Нюрка вызвалась похлопотать за брата. Ушла в контору, неся на губах улыбочку, за которой читалось желание заигрывать, смущать, побеждать. Вернулась возмущённая.
— Анчутка приезжая. Говорит, брат твой в заготконторе трудится и к колхозу никакого отношения не имеет. А мне — вы пошто, Анюта, в комсомол не вступаете? Вся молодёжь нынче на фермы подалась. А ты, говорит, отсталый элемент, у плиты пристроилась. И как начал шпынять по идейной части. Да мне этот комсомол с его фермами — легче рыбную кость проглотить. Ну, я ему тоже сказала! Что тружусь в столовой не меньше его, а пользы от меня может и больше. Что Конституция для всего народа, стало быть, и для меня, и право трудиться, где хочу, я имею. Не дал, косорыл немытый!

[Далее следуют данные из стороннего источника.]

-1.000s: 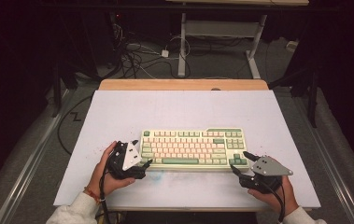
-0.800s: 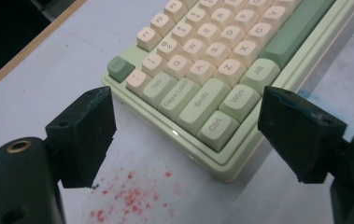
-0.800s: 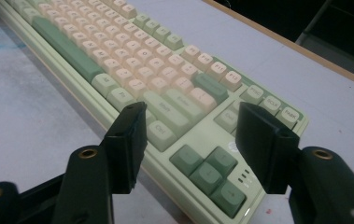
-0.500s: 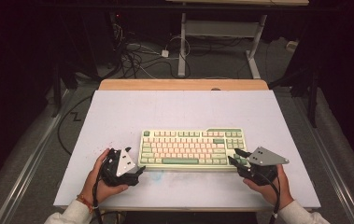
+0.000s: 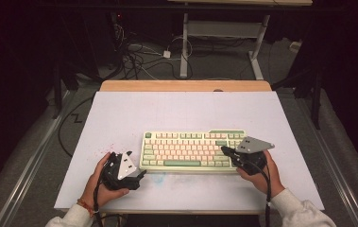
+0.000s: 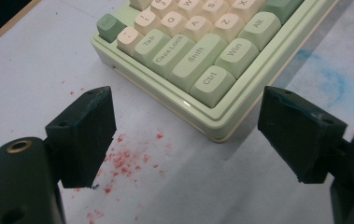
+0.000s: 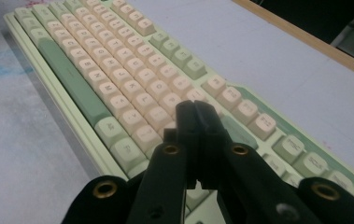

Нюрка говорила и поглядывала на брата, будто бы он виноват во всех её бедах. Мать тяжело вздохнула:
— Простофили мы — так нам и надо. Теперь верх у того, кто грамотный. Вот ты, Нюрка, не выучилась, чего в жизни добьёшься? Одна дорога — замуж пристроиться. Хоть трезвый был, председатель-то? Во хмелю, говорят, что хочешь намелю.
— Трезвый. Тебе, мамка, в Совет надо идти. Поклонись зятьку своему несостоявшемуся — ты вдовая, Егорка сирота — должен помочь, он ведь власть. А то не видать ему, — она кивнула на Егорку, — курсов, как своих ушей немытых.
— Да, поднялся Борька. Кто бы мог подумать? Не повезло Саньке. Ведь так любил и до сих пор холостует — небось, помнит.
— В правлении судачат, в Волчанке свара пошла. Авдюшка запил, его с председателей хотят скинуть, шумят будённовцы. А он — вы хоть все полопайтесь от криков своих, а места не ослабоню. Запёрся в конторе, пьёт, печать не отдаёт. Извеков к нему ездил — не пустил. Теперь, говорит, тобой, Кутепов, органы займутся. Во как!
— Дела, — сказала Наталья Тимофеевна, думая о своём. — Побегу к Фёдору, может что присоветует.
Незадолго до отъезда на курсы Егорка выпросил у Фёдора ружьё и коня.
Лес потерял наряд и далеко просматривался. Золотой лист опал, высох, вымок и потемнел. Дичи никакой, и Егорка заскучал. Сидел он в седле, как на лавочке, свесив ноги на одну сторону, забыв ружьё на коленях. Откуда он взялся — с лобастой острой мордой и впалыми боками, серый с седыми подпалинами волк? Серко осел на задние ноги, в беспокойстве перебирая передними, храп и тонкое ржание сотрясали бока. Егорка обмер — минута была критическая. Мысли табуном неслись через голову, выталкиваемые громким стуком сердца. Сейчас Серко, испугавшись, рванёт в бега и сбросит седока, так нелепо сидящего в седле, прямо в волчьи зубы. Но лошадка была с норовом. Тряхнув гривой, кося чёрными зрачками, Серко пошёл в атаку на своего извечного врага, и тот, оскалившись в ответ, кинулся прочь и вскоре скрылся. Вытирая липкий пот со лба, Егорка обнаружил, что в руках у него заряженное ружьё.